» YOUR OBJECTIVE
From the data below, repeat exactly the lines from the line with "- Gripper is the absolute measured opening" to the line with "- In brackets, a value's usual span", both included.

» DATASET EXTRACT
+++++

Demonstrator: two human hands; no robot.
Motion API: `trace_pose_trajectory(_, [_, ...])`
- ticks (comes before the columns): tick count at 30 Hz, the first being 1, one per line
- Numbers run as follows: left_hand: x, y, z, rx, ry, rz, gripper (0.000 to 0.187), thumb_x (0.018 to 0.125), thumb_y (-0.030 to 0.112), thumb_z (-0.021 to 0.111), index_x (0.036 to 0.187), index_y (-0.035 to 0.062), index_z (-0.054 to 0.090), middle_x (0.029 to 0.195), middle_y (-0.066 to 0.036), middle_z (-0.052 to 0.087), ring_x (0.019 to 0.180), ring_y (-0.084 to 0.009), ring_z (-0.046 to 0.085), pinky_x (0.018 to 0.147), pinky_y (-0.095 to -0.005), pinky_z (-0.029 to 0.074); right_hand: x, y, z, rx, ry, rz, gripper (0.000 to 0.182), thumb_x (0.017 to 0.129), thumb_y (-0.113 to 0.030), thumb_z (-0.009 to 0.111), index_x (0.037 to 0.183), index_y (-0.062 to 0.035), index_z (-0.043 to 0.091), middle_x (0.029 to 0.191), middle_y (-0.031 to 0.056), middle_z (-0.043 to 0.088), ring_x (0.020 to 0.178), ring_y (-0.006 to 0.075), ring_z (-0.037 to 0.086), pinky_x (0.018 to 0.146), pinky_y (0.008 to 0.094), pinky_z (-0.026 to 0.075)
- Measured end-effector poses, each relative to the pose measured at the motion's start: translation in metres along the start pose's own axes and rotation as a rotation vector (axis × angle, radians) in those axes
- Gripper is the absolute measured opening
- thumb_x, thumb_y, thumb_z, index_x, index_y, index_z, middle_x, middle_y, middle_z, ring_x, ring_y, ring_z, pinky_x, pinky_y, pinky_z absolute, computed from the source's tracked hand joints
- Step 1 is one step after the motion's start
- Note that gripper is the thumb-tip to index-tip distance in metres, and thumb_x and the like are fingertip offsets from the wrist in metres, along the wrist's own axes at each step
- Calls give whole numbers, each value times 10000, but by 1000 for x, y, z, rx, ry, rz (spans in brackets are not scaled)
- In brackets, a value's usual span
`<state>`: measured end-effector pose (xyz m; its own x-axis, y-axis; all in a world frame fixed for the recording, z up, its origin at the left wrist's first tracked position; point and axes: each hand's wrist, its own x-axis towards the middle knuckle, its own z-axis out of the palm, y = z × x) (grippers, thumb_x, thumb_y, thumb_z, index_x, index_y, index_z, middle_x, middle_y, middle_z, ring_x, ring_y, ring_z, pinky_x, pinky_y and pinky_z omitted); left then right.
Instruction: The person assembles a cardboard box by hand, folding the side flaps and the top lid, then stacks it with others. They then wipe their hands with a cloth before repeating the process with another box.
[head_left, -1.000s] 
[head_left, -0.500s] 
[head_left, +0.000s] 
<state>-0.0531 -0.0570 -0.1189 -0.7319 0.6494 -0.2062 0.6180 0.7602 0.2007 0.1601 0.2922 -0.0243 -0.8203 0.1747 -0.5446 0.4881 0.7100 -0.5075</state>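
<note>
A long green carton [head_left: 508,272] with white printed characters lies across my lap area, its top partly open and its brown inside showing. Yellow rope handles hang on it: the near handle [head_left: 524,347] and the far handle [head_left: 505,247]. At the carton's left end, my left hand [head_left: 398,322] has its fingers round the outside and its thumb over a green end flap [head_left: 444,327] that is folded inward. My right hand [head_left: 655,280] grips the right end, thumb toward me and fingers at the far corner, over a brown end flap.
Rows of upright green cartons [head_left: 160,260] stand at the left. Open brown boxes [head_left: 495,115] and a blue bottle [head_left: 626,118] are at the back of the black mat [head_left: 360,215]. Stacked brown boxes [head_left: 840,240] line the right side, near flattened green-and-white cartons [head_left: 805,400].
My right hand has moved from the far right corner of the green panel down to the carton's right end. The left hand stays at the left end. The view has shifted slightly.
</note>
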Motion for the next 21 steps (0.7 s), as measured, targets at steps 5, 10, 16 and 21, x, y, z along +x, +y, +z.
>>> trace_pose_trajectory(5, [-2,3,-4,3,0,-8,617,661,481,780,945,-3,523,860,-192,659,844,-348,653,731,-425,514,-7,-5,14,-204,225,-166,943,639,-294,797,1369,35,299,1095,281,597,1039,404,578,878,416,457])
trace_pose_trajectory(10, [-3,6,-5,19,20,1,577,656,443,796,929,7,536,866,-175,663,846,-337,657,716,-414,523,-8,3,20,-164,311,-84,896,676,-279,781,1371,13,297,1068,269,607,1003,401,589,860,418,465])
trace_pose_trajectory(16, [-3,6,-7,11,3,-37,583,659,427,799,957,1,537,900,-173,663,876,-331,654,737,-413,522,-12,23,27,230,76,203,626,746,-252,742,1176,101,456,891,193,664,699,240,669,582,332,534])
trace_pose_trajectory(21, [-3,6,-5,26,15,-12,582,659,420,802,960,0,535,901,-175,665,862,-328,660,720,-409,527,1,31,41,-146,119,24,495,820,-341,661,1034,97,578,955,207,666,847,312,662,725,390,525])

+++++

» TASK RESULT
- Gripper is the absolute measured opening
- thumb_x, thumb_y, thumb_z, index_x, index_y, index_z, middle_x, middle_y, middle_z, ring_x, ring_y, ring_z, pinky_x, pinky_y, pinky_z absolute, computed from the source's tracked hand joints
- Step 1 is one step after the motion's start
- Note that gripper is the thumb-tip to index-tip distance in metres, and thumb_x and the like are fingertip offsets from the wrist in metres, along the wrist's own axes at each step
- Calls give whole numbers, each value times 10000, but by 1000 for x, y, z, rx, ry, rz (spans in brackets are not scaled)
- In brackets, a value's usual span

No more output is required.